Big Backyard by National Wildlife Federation
National Geographic Kids by National Geographic

History/Geography
Stories Of Great Americans For Little Americans by Edward Eggleston
Little Hands Celebrate America! by Jill Frankel Hauser
Living Books to cover holidays, culture, geography, etc

Artistic Expression
Storybook Artist Curriculum by Jill @ EHM (art based around children's literature)
Artist to Artist by Eric Carle (the spine of Jill's free curriculum)
Sketching and Drawing for Children by Genevieve Vaughn-Jackson
Various art supplies are available upon request

The museum also offers free weekly children's art classes.  I have recently found out that one hour is art, but the second hour is led by instructors from the local performing arts center, so I am intrigued to at least try this out.

Art Appreciation
Come Look with Me: Enjoying Art with Children by Gladys S. Blizzard
Linnea in Monet's Garden by Cristina Bjrok

Spanish
At this age we are only working on exposure, not mastery.
Kids Learn Spanish Twin Sisters Productions
Salsa by Georgia Public Broadcasting
My Very Own Big Spanish Dictionary/ Mi gran diccionario de espanol
Teach Them Spanish!
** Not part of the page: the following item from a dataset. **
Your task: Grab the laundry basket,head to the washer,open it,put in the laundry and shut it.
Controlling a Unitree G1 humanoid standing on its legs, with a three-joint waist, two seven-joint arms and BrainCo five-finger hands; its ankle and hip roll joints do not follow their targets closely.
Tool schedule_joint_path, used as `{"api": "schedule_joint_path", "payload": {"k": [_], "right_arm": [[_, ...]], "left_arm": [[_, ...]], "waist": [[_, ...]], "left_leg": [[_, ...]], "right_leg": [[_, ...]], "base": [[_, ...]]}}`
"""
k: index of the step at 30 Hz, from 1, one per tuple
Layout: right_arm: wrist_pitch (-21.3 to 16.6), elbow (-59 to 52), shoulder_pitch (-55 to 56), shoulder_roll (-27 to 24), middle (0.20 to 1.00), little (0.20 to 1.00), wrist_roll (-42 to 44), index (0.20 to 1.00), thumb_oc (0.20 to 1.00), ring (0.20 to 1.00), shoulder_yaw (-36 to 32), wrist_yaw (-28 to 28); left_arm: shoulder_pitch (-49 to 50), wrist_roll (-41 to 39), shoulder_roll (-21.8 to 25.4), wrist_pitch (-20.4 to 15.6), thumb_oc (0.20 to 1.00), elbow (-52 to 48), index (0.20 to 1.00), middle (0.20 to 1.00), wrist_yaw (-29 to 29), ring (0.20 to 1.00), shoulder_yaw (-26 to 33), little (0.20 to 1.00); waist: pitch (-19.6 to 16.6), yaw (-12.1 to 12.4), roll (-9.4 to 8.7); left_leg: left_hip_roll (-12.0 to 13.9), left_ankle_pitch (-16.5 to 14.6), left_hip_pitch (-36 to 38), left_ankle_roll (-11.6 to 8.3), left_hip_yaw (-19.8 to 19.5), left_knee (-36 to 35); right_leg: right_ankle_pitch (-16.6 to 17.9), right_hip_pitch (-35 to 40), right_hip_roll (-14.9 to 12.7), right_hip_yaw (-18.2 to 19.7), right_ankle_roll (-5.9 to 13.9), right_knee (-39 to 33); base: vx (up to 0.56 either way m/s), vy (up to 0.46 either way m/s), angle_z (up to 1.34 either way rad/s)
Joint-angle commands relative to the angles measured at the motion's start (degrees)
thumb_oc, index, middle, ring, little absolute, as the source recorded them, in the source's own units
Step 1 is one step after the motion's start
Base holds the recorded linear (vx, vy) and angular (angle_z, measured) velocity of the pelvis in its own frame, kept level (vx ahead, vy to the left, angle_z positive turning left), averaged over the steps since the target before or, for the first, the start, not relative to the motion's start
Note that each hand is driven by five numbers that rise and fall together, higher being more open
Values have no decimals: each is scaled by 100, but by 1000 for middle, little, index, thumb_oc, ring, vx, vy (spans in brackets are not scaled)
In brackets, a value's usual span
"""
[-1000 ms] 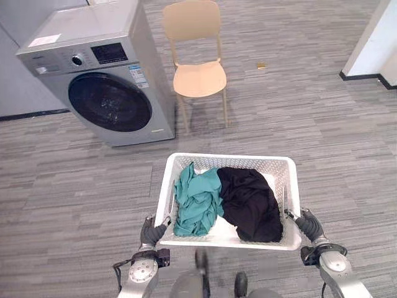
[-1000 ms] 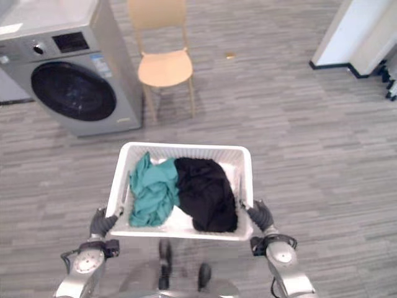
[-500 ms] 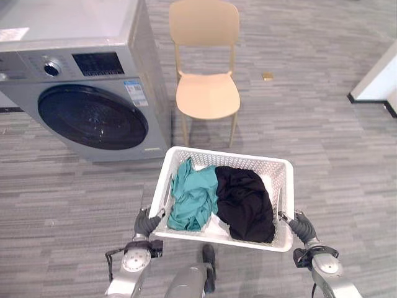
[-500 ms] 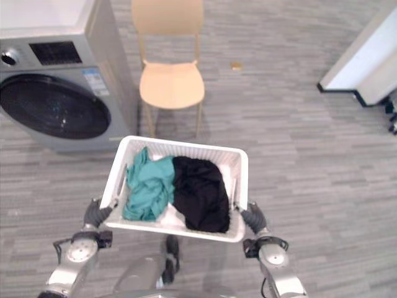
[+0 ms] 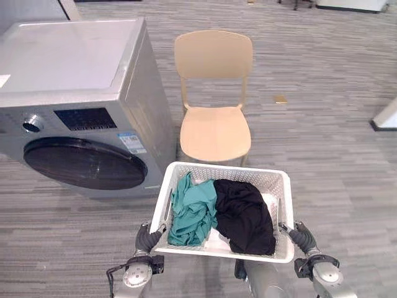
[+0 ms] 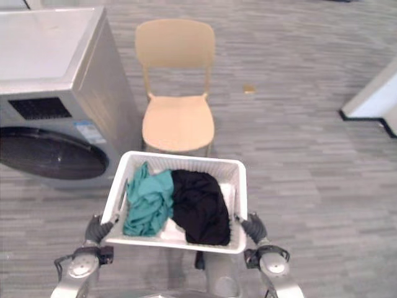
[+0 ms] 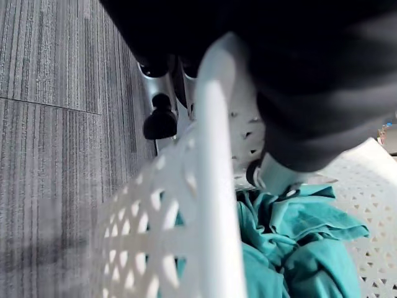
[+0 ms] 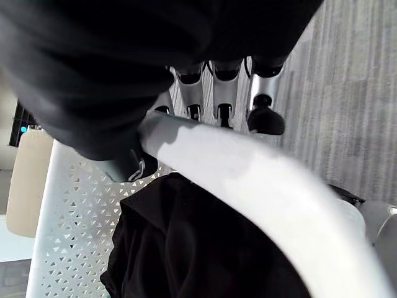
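The white perforated plastic laundry basket [image 5: 273, 186] is held off the grey striped carpet floor [image 5: 335, 149], carried between the two hands in front of the robot. The left hand [image 5: 147, 237] is at the basket's left short side and the right hand [image 5: 302, 236] at its right short side, both near the near corners. In the left wrist view the left hand's fingers [image 7: 160, 112] curl over the white rim, which runs between them and the thumb; in the right wrist view the right hand's fingers [image 8: 226, 93] wrap the rim's rounded bar in the same way. So each hand is closed around the basket's edge.

The basket's long axis runs left to right across the robot's front, its open top facing up, and it sits close to level, with the right end slightly nearer the robot. Inside, a crumpled teal garment [image 5: 192, 208] fills the left half and a black garment [image 5: 245, 214] the right half; the two touch in the middle, and the black one reaches the near wall.

Ahead and to the left stands a silver-grey front-loading washing machine [image 5: 74, 62] with its dark round door [image 5: 84, 166] closed. A light beige plastic chair [image 5: 214, 127] stands just beside the washer, directly beyond the basket's far wall.
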Motion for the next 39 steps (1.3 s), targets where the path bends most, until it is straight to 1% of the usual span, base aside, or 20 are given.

Grade K by Winnie Waltzer-Hackett (the lessons include several read-aloud books)



Handicrafts
The Curious Boy's Book of Adventure by Sam Martin
Kid's Workshop at Home Depot (We haven't tried these yet, but I believe he will like them; the Lowe's program would be an alternative option)


Emory - Preschool - Year 0
We certainly will not be doing lessons at 3 years old, but he does enjoy tagging along during many of big brother's activities.  We will be following the guidelines in Ambleside Year 0 by keeping it light and very informal, but  he will have a few special "school" books that are his own.

Co-Op
Art, TDB and Pre-K


General/Multi-Disciplinary
The Preschool Calendar by Sherrill B. Flora
My Book Set of 4 (Shapes, Words, Numbers, Colors) Southwestern Company
These are NOT workbooks.  They are just colorful books that explore various topics with questions for parents to ask, or activities to suggest like "Can you trace the curved line with your finger?"

Poetry
The Real Mother Goose illustrated by Blanche Fisher Wright (free online)
A Classic Treasury of Nursery Songs & Rhymes with CD, illustrated by Tracey Moroney

Art
I Spy Colors in Art by Lucy Micklethwait
I Spy Shapes in Art by Lucy Micklethwait
Various art supplies are available upon request

Literature
Richard Scarry's What Do People Do All Day?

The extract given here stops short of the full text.